Pangkal masalahnya adalah Hayashi mengetahui kondisi ayahnya. Kalau begitu, tidak ada masalah sama sekali jika Kasahara, yang memang sudah tahu hubungan keluarga Hayashi, menjadi tempat curhatnya, kan?

...Kenapa aku yang harus menjadi pemeran yang tepat?

“Justru karena kalian dulu bermusuhan...”

“...Apa?”

“Hubungan kalian menjadi dingin karena kesalahpahaman, dan setelah akhirnya bisa diperbaiki...”

Kasahara...

“...Apakah kamu rela jika ini berakhir dengan kesalahpahaman lagi?”

Kasahara menangis. Air matanya mengalir deras, memohon padaku dengan sungguh-sungguh.

“Kamu selalu begitu. Tidak pernah membela diri, jadi selalu disalahpahami.”

“...Mungkin.”

“Pasti sekarang Megu juga salah paham, kan?”

“...Entahlah.”

“Dia pasti salah paham. Karena itu kamu harus meluruskannya. Berbaikanlah dengan Megu, supaya tidak menyesal...”

...Disalahpahami, ya.

Memang, saat itu aku tidak memastikan apakah Hayashi mengerti maksudku. Aku tidak khawatir akan disalahpahami. Tapi bukan hanya itu. Saat itu, dalam hati, aku juga berpikir:

Hayashi pasti mengerti maksudku.

...Tidak, di lubuk hatiku, aku sedikit khawatir maksudku takkan tersampaikan... tapi jika memang tak tersampaikan, aku pikir itu juga tidak apa-apa.

Kalau dia tidak mengerti, berarti hubungan kami memang hanya sebatas itu. Aku mencoba untuk menerima kenyataan itu.

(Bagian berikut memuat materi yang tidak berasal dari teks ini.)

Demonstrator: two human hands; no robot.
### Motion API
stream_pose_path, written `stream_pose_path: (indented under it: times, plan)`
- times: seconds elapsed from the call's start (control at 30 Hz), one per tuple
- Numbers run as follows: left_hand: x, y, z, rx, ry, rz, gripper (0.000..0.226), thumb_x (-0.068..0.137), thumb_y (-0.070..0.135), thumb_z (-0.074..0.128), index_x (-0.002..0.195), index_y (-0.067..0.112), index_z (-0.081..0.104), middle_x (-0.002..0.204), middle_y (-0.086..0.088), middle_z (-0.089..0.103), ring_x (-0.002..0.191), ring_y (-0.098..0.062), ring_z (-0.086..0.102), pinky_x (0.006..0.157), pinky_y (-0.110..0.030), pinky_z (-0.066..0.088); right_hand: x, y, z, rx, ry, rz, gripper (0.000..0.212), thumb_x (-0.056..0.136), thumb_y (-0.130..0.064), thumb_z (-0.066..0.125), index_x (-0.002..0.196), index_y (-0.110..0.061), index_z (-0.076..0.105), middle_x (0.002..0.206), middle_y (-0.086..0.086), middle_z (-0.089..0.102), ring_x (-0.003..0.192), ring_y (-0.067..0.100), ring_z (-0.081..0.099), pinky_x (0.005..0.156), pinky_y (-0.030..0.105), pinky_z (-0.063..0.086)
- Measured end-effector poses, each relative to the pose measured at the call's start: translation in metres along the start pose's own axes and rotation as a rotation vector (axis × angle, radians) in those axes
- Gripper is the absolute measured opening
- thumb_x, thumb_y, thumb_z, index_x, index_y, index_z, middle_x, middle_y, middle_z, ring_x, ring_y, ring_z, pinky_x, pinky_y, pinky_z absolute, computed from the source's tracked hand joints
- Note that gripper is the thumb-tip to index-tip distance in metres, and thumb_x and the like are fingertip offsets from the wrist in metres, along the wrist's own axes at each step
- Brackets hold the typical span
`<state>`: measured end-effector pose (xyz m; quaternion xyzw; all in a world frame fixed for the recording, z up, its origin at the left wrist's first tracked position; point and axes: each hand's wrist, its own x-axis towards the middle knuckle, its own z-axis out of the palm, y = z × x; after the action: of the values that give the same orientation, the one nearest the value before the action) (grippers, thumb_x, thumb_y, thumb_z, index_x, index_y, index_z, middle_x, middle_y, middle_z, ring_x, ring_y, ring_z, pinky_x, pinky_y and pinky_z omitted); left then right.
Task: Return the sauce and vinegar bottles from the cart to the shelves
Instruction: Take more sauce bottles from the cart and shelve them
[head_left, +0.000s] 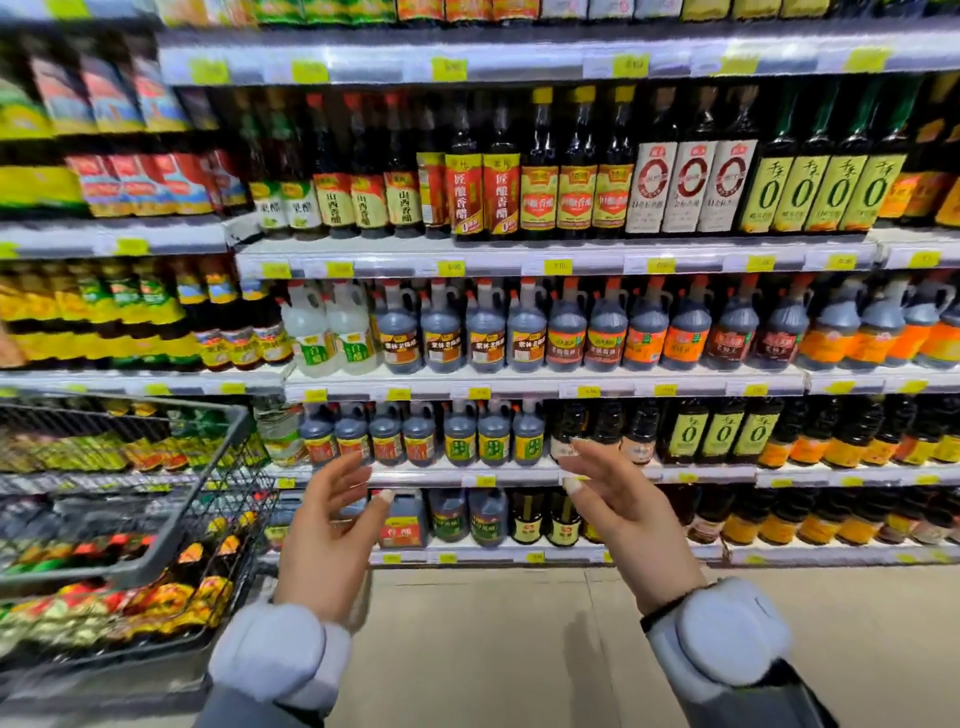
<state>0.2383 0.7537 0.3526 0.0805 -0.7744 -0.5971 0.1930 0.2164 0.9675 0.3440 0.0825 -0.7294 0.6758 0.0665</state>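
Observation:
Shelves full of sauce and vinegar bottles fill the view ahead. Dark jugs with red caps line the middle shelf, and tall dark bottles stand on the shelf above. My left hand and my right hand are raised in front of the lower shelves, palms facing each other, fingers spread, both holding nothing. The grey wire cart stands at the left, close to my left hand. I cannot tell what lies inside its basket.
Lower shelves carry small dark jugs and a row of green-labelled bottles. Yellow price tags run along the shelf edges. The pale floor stretches below the bottom shelf between my sleeves.

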Motion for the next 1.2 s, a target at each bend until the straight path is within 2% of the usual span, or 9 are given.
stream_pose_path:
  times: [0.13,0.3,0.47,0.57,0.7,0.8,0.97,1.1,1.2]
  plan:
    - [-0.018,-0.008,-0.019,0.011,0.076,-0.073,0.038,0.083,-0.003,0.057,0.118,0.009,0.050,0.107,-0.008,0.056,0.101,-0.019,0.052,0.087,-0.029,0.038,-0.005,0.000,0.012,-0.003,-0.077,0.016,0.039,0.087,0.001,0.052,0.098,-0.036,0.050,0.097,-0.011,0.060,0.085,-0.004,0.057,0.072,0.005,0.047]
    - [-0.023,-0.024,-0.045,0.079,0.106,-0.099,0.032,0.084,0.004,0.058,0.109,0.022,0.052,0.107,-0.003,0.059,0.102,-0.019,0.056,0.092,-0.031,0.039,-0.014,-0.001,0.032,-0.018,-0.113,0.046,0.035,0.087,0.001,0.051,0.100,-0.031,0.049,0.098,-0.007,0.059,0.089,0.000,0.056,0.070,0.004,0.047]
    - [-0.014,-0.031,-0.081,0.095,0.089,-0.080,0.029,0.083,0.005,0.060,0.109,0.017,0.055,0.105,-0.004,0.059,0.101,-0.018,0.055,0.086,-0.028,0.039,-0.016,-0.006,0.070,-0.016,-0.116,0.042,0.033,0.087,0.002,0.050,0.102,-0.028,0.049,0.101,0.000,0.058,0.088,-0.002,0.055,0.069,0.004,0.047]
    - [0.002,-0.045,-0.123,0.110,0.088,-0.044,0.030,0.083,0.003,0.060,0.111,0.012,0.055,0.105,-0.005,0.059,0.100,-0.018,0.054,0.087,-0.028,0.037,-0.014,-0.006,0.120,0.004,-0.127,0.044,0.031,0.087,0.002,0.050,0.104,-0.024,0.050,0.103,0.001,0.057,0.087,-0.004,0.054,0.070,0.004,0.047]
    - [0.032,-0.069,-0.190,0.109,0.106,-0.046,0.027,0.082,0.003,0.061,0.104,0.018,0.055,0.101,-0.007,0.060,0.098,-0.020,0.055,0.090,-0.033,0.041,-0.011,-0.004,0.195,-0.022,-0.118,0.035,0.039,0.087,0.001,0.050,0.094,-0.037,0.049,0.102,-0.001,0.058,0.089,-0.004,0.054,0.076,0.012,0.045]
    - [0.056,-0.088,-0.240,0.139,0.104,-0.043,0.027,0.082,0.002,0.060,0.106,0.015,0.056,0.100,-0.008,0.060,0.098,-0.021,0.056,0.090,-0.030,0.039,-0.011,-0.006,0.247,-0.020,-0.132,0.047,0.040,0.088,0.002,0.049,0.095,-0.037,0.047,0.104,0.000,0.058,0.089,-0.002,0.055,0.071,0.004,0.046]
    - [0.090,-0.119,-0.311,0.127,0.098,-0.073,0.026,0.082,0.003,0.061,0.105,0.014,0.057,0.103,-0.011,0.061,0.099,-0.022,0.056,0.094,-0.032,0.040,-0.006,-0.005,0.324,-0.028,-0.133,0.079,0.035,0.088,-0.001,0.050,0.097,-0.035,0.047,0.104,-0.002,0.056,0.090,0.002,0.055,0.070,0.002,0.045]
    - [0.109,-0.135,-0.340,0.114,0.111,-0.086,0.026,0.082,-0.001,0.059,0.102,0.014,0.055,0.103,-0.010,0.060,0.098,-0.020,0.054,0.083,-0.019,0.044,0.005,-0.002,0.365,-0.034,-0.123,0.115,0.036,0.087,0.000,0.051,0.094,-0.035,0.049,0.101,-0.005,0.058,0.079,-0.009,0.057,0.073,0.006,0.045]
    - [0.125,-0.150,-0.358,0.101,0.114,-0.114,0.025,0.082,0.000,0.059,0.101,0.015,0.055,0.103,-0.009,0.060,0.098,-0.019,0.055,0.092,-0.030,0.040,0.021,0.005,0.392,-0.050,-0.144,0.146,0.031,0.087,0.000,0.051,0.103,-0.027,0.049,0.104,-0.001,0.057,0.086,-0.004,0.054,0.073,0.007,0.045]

...Mungkin pola pikir seperti itulah.

Dan kenyataan bahwa aku sekarang berhadapan dengan Kasahara tanpa meluruskan kesalahpahaman, dengan sikap yang tidak jantan ini.

Mungkin itu jadi salah satu penyebab aku membuat Kasahara menangis seperti ini.

“...Memang, mungkin saat ini Hayashi salah paham padaku, seperti yang kamu katakan”

“...”

“Tapi sejujurnya, aku pikir tidak perlu meluruskannya. Terkadang, kesalahpahaman bisa menghasilkan sesuatu yang baik di kemudian hari.”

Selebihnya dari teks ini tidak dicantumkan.